Assignment
Repeat what the lines below say, word for word, and skip every image.

Given data
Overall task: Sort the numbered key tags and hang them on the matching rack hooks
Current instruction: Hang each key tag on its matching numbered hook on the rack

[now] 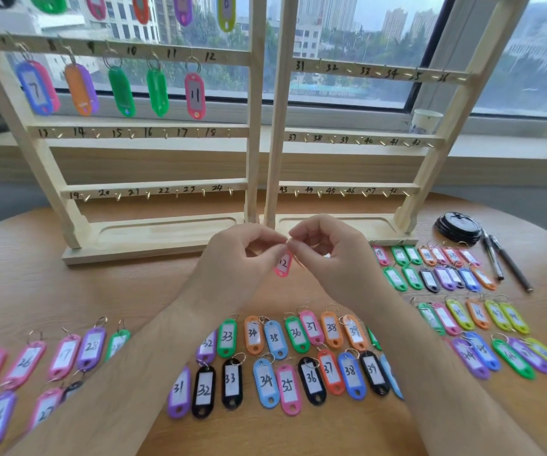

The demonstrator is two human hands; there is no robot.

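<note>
1. Pink tag 12 (282, 264) hangs near-upright above the bench (127, 291), between both hands.
2. Left hand (242, 255) and right hand (328, 255) pinch its top end.
3. Rail mark 12 (210, 56) lies high and leftward; the left hand is judged nearer.

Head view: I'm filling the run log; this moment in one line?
pink tag 12: off rack | left hand: pinches its ring end | right hand: pinches its ring end | rack slot 12: vacant

Left hand (242, 255) and right hand (328, 256) are bare; so are both forearms (wrists included).
</note>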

Task output
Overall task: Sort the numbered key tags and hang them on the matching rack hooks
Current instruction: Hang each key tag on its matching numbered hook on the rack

[now] 

The demonstrator is two human hands; there is no robot.

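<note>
1. Pink tag 12 (282, 264) hangs near-upright above the bench (127, 291), between both hands.
2. Left hand (242, 255) and right hand (328, 255) pinch its top end.
3. Rail mark 12 (210, 56) lies high and leftward; the left hand is judged nearer.

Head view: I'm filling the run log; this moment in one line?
pink tag 12: off rack | left hand: pinches its ring end | right hand: pinches its ring end | rack slot 12: vacant

Left hand (242, 255) and right hand (328, 256) are bare; so are both forearms (wrists included).
</note>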

What came before is the finished answer.